About 75 percent of the world's people live in
Eurasia, and most of the world's physical wealth is there as well,
both in its enterprises and underneath its soil. Eurasia accounts
for about 60 percent of the world's GNP and about three-fourths of
the world's known energy resources.
Eurasia is also the location of most of the world's politically
assertive and dynamic states. After the United States, the next six
largest economies and the next six biggest spenders on military
weaponry are located in Eurasia. All but one of the world's overt
nuclear powers and all but one of the covert ones are located in
Eurasia. The world's two most populous aspirants to regional
hegemony and global influence are Eurasian.
All of the potential
political and/or economic challengers to American primacy are
Eurasian. Cumulatively, Eurasia's power vastly overshadows
America's. Fortunately for America, Eurasia is too big to be
politically one.
The time has come for the United States to formulate and prosecute
an integrated, comprehensive, and long-term geostrategy for all of
Eurasia. This need arises out of the interaction between two
fundamental realities:
-
America is now the only global superpower
-
Eurasia is the globe's central arena.
US Secretary of
Defense William Cohen and Ukrainian Defense Minister Olexandr Kuzmuk
watch as NATO
exercises promise a secure Europe.
Hence, what happens to the distribution
of power on the Eurasian continent will be of decisive importance to
America's global primacy and to America's historical legacy.
In that context, for some time to come—for more than a generation—
America's status as the world's premier power is unlikely to be
contested by any single challenger. No nation-state is likely to
match America in the four key dimensions of power (military,
economic, technological, and cultural) that cumulatively produce
decisive global political clout. Short of a deliberate or
unintentional American abdication, the only real alternative to
American global leadership in the foreseeable future is
international anarchy. In that respect, it is correct to assert that
America has become, as President Clinton put it, the world's
"indispensable nation."
It is important to stress here both the fact of that
indispensability and the actuality of the potential for global anarchy. The disruptive consequences of population explosion,
poverty-driven migration, radicalizing urbanization, ethnic and
religious hostilities, and the proliferation of weapons of mass
destruction would become unmanageable if the existing and underlying
nation-state-based framework of even rudimentary geopolitical
stability were itself to fragment.
Without sustained and directed
American involvement, before long the forces of global disorder
could come to dominate the world scene. And the possibility of such
a fragmentation is inherent in the geopolitical tensions not only of
today's Eurasia but of the world more generally.
Implications
of European Unity
The United States has always professed its fidelity to the cause of
a united Europe. Ever since the days of the Kennedy administration,
the standard invocation has been that of "equal partnership."

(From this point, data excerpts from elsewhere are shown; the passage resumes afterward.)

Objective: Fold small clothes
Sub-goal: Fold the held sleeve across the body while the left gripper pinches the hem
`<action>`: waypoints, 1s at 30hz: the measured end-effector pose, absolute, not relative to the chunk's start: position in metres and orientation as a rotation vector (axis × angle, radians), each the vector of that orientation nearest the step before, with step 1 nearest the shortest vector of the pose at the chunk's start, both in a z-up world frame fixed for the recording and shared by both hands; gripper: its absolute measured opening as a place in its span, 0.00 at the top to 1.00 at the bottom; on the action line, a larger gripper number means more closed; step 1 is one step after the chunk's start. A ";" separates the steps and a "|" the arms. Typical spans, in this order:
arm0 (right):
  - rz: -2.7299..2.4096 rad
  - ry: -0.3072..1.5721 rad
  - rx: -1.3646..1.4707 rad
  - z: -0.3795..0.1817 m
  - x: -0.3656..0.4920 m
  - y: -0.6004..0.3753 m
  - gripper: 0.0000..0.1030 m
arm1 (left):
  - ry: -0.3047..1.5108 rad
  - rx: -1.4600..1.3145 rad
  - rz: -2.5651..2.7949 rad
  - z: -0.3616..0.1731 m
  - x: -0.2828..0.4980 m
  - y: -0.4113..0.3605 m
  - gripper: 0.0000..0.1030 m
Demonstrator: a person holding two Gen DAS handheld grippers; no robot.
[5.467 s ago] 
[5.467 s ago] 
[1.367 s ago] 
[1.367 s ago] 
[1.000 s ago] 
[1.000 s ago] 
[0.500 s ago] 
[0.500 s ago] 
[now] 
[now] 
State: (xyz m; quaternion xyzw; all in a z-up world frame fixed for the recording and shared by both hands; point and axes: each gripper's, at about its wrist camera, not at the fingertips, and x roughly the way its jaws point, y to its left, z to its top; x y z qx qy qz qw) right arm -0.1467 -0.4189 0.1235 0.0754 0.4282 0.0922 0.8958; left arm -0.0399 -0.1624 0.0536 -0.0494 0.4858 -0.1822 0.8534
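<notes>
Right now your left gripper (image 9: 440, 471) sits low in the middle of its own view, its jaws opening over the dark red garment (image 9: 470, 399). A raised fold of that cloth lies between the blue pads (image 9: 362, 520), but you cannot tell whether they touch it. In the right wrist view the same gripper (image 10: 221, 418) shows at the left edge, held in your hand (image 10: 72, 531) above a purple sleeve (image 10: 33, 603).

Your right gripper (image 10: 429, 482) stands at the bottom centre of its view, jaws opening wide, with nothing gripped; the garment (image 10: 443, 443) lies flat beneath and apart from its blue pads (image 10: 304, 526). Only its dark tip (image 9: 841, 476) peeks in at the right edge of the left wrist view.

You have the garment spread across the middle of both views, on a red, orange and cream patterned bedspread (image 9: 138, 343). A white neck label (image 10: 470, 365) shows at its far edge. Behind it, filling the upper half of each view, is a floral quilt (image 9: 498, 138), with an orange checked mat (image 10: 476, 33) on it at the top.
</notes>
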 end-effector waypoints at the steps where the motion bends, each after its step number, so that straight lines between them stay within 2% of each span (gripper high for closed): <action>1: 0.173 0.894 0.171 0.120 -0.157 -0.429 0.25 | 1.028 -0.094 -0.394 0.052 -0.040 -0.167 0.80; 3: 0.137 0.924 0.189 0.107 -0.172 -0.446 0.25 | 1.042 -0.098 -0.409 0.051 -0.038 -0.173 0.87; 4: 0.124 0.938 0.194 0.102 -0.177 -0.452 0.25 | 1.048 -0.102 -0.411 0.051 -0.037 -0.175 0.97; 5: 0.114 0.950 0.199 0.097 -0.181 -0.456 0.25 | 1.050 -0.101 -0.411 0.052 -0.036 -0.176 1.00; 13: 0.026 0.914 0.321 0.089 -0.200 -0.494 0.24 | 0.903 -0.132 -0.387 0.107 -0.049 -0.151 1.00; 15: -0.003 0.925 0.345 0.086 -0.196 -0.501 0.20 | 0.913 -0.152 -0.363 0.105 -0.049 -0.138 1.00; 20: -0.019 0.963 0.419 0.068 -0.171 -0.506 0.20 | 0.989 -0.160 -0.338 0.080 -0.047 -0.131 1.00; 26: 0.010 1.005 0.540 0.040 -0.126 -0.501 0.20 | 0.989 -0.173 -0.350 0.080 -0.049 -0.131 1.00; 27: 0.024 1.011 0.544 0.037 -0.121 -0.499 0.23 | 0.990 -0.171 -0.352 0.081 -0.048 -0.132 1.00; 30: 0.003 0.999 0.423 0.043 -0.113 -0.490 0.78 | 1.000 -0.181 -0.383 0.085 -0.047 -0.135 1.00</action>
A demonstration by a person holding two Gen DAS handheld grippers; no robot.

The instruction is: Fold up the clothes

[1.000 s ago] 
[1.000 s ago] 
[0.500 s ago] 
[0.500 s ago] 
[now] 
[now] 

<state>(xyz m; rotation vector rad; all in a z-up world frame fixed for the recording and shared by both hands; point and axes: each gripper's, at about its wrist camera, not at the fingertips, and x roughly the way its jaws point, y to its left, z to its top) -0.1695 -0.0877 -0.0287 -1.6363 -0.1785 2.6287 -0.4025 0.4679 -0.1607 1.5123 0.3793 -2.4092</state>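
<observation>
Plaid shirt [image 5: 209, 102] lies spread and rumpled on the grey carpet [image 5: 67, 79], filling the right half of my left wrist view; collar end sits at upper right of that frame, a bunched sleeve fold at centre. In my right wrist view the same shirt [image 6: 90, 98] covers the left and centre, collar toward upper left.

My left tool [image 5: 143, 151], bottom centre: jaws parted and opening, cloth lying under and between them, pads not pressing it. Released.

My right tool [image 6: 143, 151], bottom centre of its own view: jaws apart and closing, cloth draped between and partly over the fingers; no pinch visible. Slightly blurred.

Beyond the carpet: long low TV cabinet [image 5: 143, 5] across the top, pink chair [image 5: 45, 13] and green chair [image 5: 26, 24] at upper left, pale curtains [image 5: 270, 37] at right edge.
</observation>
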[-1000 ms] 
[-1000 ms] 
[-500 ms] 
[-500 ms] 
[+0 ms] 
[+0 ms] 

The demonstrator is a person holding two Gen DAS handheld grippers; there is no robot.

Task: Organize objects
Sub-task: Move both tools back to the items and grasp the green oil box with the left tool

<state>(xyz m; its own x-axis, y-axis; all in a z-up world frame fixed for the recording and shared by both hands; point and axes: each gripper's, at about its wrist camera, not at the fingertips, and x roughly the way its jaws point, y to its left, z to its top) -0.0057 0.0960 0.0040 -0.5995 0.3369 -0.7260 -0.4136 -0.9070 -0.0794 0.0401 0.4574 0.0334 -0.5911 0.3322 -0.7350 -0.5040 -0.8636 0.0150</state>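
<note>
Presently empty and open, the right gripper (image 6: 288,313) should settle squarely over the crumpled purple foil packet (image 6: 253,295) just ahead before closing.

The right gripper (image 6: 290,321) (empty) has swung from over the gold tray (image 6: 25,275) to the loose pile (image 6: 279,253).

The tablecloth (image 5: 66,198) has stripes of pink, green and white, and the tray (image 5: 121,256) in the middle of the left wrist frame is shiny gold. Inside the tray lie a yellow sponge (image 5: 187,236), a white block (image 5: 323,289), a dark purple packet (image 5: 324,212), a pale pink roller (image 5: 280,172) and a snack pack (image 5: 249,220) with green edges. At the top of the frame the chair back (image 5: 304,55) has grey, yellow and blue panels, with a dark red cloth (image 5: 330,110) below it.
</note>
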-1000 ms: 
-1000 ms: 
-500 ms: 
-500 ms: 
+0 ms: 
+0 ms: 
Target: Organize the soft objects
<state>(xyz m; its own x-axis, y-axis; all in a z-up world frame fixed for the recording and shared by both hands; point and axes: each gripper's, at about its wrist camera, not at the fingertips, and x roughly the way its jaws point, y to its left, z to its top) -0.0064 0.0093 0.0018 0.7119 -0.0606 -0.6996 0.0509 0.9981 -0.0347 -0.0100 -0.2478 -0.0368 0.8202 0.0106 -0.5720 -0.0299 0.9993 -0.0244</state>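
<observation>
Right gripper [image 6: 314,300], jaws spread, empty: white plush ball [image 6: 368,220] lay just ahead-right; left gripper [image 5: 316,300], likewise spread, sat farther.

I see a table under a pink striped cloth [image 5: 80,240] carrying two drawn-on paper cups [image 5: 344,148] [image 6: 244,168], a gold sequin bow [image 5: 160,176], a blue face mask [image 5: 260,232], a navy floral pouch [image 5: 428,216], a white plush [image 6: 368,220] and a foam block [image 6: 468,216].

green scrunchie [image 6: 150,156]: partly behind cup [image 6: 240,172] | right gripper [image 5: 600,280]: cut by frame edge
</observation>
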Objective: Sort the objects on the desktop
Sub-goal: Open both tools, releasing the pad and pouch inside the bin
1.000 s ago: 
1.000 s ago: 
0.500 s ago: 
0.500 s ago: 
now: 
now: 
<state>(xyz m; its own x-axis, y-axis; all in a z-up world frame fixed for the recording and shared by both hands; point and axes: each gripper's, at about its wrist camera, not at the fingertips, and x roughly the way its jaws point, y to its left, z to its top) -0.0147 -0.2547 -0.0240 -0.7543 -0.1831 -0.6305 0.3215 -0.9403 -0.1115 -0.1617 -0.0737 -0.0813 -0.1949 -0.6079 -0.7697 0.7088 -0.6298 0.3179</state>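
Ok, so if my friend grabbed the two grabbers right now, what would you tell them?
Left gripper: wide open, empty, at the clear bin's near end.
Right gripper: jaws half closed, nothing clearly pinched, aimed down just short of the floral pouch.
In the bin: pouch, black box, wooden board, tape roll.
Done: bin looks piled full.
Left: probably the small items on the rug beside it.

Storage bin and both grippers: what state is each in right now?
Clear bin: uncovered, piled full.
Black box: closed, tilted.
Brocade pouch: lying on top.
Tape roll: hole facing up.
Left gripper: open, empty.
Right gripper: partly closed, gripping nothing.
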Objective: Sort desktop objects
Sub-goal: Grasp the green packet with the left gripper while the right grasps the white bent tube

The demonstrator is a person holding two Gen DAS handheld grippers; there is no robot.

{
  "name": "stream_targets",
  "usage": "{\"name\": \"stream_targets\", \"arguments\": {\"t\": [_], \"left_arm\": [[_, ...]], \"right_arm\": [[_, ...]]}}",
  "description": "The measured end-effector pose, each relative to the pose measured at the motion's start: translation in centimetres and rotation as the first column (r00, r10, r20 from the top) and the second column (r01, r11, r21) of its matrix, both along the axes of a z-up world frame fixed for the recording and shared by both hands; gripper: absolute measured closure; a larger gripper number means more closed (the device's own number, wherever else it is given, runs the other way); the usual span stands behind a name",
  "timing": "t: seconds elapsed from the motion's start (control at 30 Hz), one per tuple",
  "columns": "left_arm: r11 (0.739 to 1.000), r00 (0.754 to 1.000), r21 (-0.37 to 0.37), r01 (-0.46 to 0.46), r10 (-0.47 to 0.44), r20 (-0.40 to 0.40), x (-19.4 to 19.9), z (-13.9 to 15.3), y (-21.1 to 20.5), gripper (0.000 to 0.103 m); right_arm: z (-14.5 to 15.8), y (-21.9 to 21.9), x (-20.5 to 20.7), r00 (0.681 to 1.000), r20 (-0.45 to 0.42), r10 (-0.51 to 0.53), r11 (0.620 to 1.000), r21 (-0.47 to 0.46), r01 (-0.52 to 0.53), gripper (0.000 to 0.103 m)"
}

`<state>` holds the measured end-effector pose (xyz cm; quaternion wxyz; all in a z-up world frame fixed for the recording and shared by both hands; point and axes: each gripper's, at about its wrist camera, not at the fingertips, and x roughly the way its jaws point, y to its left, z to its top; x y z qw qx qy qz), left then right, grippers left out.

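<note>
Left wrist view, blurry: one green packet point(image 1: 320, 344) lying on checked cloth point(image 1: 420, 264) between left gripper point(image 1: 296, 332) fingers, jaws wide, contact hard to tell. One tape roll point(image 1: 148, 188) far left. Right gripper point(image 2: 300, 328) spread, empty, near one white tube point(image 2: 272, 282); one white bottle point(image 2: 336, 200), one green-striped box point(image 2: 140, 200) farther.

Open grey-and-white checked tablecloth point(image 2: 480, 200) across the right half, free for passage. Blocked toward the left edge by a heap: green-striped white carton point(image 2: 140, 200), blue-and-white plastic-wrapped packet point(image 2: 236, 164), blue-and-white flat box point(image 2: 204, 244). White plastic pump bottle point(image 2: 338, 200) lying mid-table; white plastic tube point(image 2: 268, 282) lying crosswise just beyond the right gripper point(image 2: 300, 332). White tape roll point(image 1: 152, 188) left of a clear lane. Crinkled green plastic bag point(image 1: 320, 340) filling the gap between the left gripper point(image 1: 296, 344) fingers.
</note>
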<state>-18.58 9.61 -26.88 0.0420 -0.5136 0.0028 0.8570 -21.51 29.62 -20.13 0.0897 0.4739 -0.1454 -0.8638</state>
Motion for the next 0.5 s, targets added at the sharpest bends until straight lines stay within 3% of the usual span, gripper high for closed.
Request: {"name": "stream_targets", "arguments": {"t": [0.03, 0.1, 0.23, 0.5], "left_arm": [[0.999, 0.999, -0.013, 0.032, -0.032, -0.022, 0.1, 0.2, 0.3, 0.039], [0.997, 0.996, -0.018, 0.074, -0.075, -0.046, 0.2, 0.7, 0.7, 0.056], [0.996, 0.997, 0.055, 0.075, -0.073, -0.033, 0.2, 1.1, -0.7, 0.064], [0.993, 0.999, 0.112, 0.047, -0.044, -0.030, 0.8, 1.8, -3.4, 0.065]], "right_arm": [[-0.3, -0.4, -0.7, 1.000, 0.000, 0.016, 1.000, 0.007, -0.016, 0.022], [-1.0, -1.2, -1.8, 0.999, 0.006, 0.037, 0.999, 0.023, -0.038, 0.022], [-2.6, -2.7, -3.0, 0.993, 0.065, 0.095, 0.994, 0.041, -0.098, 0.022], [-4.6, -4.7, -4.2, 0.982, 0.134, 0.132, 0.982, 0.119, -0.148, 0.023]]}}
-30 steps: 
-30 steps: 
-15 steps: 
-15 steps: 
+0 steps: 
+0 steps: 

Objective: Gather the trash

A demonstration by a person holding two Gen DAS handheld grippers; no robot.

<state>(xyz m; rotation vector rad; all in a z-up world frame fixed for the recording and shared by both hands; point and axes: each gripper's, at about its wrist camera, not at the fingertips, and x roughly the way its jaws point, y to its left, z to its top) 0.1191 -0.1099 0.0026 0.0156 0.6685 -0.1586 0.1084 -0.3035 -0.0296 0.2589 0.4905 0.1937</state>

Official Washington has consistently proclaimed its desire to see
Europe emerge as a single entity, powerful enough to share with
America both the responsibilities and the burdens of global
leadership.
That has been the established rhetoric of the subject. But in
practice, the United States has been less clear and less consistent.
Does Washington truly desire a Europe that is a genuinely equal
partner in world affairs, or does it prefer an unequal alliance? For
example, is the United States prepared to share leadership with
Europe in the Middle East, a region not only much closer
geographically to Europe than to America but also one in which
several European states have long-standing interests? The issue of
Israel instantly comes to mind. US-European differences over Iran
and Iraq have also been treated by the United States not as an issue
between equals but as a matter of insubordination.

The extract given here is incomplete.